When Elizabeth Holtzman was in Congress, she helped write the Refugee Act, which has guided the U.S.’s principles on the issue for nearly four decades.
In more recent years, she’s been serving on the Homeland Security Advisory Council, a bipartisan team of experts that advises presidential administrations. That council includes a committee which, in 2016, called for the end of for-profit immigration detention facilities — an issue front and center in Trump’s support of family separation policies.
Holtzman is a Democrat, but she’s a stateswoman first and foremost. She’s joined four other council members who are resigning in protest of Trump’s immigration policies, and her powerful resignation to Secretary of Homeland Security Kirstjen Nielsen letter is a must-read.
The letter is a call to arms that recalls America’s progress on how we treat refugees and immigrants, and how we’re now squandering that away in catastrophic fashion.
“There was a time that the U.S. welcomed refugees,” Holtzman wrote.
She pointed out that the Refugee Act was created in the aftermath of our country’s failure to properly take in Jewish people and other marginalized groups fleeing the Holocaust. Holtzman dropped some hefty numbers: 750,000 refugees taken in from Vietnam, 600,000 from Cuba, and 100,000 Jewish refugees who fled the Soviet Union.
She argued that the shift in policy is not only immoral, but also in direct violation of the Refugee Act: “Considering that history, the thought that the U.S. government is afraid today of 2,000 children and their parents is both laughable and appalling.”
She’s resigning, but she wishes it were someone else.
Technically, her letter is written to Nielsen, and that’s heavy enough. But it’s clearly a shot at Trump as well.

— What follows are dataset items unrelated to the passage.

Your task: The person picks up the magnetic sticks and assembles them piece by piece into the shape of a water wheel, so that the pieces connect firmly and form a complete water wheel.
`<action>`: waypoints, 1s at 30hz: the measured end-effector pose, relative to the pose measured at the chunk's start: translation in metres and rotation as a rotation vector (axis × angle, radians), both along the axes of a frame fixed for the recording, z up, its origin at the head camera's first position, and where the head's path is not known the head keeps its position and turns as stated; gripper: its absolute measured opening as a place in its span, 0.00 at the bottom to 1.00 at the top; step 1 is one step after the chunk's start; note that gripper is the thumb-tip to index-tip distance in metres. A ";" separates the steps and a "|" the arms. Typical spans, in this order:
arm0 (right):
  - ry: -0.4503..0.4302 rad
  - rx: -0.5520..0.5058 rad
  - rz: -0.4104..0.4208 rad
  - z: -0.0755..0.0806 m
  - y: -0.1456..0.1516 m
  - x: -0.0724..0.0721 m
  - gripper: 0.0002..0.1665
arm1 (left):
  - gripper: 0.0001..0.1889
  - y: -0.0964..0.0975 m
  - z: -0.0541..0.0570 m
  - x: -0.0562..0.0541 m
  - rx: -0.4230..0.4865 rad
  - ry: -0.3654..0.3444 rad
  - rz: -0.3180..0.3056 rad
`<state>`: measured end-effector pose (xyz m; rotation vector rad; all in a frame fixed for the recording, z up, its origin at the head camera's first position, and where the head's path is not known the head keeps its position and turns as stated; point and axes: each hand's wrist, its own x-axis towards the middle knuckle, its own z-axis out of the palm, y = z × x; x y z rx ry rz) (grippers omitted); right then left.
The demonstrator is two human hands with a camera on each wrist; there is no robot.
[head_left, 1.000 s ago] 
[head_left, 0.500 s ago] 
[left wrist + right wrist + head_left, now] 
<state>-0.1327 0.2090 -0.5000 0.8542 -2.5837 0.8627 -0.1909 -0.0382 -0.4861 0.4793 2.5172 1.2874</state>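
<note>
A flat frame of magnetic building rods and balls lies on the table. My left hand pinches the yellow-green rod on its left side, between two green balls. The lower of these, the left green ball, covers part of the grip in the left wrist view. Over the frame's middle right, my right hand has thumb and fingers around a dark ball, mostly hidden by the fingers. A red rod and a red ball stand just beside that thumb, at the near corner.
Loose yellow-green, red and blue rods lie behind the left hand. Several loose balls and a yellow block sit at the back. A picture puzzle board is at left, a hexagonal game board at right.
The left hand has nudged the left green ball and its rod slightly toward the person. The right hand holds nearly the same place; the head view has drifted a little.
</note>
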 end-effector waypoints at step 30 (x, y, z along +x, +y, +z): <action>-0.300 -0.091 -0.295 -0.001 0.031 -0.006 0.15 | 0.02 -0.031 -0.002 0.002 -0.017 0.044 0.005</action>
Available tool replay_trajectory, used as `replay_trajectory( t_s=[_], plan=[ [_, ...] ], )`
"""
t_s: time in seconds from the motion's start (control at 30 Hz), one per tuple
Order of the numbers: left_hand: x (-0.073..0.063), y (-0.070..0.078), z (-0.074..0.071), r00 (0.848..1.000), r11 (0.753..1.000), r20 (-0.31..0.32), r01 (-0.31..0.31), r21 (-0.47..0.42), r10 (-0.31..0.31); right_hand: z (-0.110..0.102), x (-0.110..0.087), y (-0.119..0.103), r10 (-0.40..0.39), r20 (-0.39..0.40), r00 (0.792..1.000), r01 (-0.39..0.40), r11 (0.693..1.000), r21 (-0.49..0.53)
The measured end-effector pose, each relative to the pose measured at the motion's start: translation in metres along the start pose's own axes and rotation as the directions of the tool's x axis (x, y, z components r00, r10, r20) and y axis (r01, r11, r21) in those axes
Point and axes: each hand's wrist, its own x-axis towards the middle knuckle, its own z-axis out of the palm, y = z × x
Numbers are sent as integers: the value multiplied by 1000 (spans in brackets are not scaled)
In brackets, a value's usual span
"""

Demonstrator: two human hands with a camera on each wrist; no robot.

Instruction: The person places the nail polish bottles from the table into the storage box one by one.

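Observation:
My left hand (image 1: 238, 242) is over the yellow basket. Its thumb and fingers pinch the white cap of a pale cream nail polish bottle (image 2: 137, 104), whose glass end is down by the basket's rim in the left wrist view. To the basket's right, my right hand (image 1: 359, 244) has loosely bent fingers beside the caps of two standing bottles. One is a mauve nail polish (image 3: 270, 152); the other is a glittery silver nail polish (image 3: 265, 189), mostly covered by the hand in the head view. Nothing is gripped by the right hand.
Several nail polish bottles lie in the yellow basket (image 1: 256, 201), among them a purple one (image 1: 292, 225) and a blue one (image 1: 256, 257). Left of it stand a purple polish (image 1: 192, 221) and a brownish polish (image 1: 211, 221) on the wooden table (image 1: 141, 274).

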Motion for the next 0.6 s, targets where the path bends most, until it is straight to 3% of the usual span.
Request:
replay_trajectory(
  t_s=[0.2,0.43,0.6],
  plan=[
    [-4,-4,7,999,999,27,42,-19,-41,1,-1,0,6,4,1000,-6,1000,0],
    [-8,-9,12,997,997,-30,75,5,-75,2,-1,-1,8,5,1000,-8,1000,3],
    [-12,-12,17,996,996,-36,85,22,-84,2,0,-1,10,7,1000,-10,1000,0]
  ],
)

“Although it is I who am resigning in protest against these policies, it is you who should be tendering your resignation instead,” Holtzman wrote to Nielsen.
Yes, the letter is a scathing indictment of Trump’s family separation policy, something nearly 70% of Americans oppose. But it’s also about something more: The U.S. is abdicating its moral leadership on vital humanitarian issues at a time when we should be doubling down on doing the right thing.
Consider this letter the new inspirational poster to pin to our walls, serving as a reminder of how great we’ve been, and can be if we stand up for what’s right.
Correction 7/23/2018: An earlier version of this story mistook who Holtzman was asking to resign; it has been updated for clarity.